If there were a moratorium on legal immigration, the Social Security deficit would rise by nearly a third over the next 50 years, according to Stuart Anderson of the National Foundation for American Policy. Even illegal immigrants help the system’s finances, because when they give employers bogus Social Security numbers, the taxes paid on their behalf end up in the trust fund.

With fewer immigrants, we’d have to either raise taxes or cut retiree benefits. And who would do the work they’re now doing?

It’s been argued that they could be replaced by paying higher wages to natives or by automating the jobs. But those higher salaries would be a serious strain on public agencies as well as on retired baby boomers with fixed incomes. And there are a lot of jobs that can’t be done by robots, like caring for the elderly residents at Holiday Villa.

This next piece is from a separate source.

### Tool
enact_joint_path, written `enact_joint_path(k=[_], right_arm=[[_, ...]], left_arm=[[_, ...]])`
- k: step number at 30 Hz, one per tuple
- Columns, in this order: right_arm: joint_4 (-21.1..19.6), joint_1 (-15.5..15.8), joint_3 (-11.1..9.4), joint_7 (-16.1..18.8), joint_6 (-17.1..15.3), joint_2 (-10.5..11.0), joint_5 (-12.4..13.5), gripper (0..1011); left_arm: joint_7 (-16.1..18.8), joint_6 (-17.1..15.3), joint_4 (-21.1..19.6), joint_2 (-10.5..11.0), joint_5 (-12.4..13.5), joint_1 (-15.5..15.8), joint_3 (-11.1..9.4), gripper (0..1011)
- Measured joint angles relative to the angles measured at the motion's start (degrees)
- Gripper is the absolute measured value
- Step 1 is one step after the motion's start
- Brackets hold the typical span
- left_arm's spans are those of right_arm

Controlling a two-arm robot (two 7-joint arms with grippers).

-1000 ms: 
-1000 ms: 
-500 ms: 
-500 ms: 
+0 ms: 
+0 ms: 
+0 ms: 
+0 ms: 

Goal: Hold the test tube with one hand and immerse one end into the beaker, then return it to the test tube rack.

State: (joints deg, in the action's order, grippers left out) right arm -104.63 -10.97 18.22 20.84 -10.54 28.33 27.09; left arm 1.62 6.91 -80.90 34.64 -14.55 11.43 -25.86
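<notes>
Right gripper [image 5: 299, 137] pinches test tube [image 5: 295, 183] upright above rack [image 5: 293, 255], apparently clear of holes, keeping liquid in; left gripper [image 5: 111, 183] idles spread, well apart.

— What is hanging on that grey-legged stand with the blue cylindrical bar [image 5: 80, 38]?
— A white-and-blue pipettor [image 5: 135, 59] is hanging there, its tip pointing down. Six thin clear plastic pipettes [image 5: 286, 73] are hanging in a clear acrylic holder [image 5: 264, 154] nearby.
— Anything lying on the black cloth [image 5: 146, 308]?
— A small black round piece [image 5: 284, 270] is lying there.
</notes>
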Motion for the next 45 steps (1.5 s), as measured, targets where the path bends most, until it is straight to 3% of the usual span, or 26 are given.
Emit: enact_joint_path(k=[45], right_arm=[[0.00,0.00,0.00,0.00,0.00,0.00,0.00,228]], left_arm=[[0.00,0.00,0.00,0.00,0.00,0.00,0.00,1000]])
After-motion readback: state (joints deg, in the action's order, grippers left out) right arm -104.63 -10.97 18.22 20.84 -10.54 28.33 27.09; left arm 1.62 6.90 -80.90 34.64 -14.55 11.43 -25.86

“If it weren’t for the help from the people here, I think I’d be a bag lady,” Mrs. Kane says. “I have people I can call in an emergency, but you can’t count on your friends or family for little things like opening a tube of toothpaste or getting you to the doctor.”

As the population ages, it’s going to get harder to find young people to do those jobs unless the Republicans in the House go along with the Senate’s plan to add legal immigrants. But Mrs. Kane can understand why those Republicans aren’t worried about their golden years.

“They’re not thinking ahead, but nobody does,” she says. “I never thought this would happen to me. You think the good Lord’s going to take care of you.”